YOUR GOAL: Once the line with "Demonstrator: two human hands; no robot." is found, return it along with every line after it, exactly, through the end of the material.

SUPPLIED INFORMATION:
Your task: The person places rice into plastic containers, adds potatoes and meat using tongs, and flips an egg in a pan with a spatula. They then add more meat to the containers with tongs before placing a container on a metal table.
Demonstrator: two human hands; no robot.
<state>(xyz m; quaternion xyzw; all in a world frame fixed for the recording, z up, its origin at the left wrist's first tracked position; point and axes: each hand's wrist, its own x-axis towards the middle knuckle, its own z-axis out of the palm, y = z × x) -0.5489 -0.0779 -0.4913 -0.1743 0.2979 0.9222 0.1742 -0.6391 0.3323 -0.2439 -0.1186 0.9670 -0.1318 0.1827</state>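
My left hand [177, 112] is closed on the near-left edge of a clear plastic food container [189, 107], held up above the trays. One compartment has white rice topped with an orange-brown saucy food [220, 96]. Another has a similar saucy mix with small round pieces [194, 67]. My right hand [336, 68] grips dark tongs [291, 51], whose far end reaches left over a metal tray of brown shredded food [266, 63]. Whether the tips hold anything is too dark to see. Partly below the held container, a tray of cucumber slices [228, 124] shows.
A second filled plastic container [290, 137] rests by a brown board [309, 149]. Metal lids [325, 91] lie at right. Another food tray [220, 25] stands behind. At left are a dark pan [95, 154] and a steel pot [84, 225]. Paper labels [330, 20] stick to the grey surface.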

SOLUTION FOR THIS EXERCISE:
Demonstrator: two human hands; no robot.
<state>(xyz m; quaternion xyzw; all in a world frame fixed for the recording, z up, its origin at the left wrist's first tracked position; point and axes: each hand's wrist, its own x-axis towards the middle knuckle, its own z-axis out of the palm, y = z × x) -0.5489 -0.0779 -0.4913 -0.1743 0.2979 0.9222 0.1742 -0.6391 0.3323 -0.2439 -0.1186 0.9670 -0.1318 0.1827</state>
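My left hand [177, 112] is closed on the near-left edge of a clear plastic food container [189, 107], held up above the trays. One compartment has white rice topped with an orange-brown saucy food [220, 96]. Another has a similar saucy mix with small round pieces [194, 67]. My right hand [336, 68] grips dark tongs [291, 51], whose far end reaches left over a metal tray of brown shredded food [266, 63]. Whether the tips hold anything is too dark to see. Partly below the held container, a tray of cucumber slices [228, 124] shows.
A second filled plastic container [290, 137] rests by a brown board [309, 149]. Metal lids [325, 91] lie at right. Another food tray [220, 25] stands behind. At left are a dark pan [95, 154] and a steel pot [84, 225]. Paper labels [330, 20] stick to the grey surface.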

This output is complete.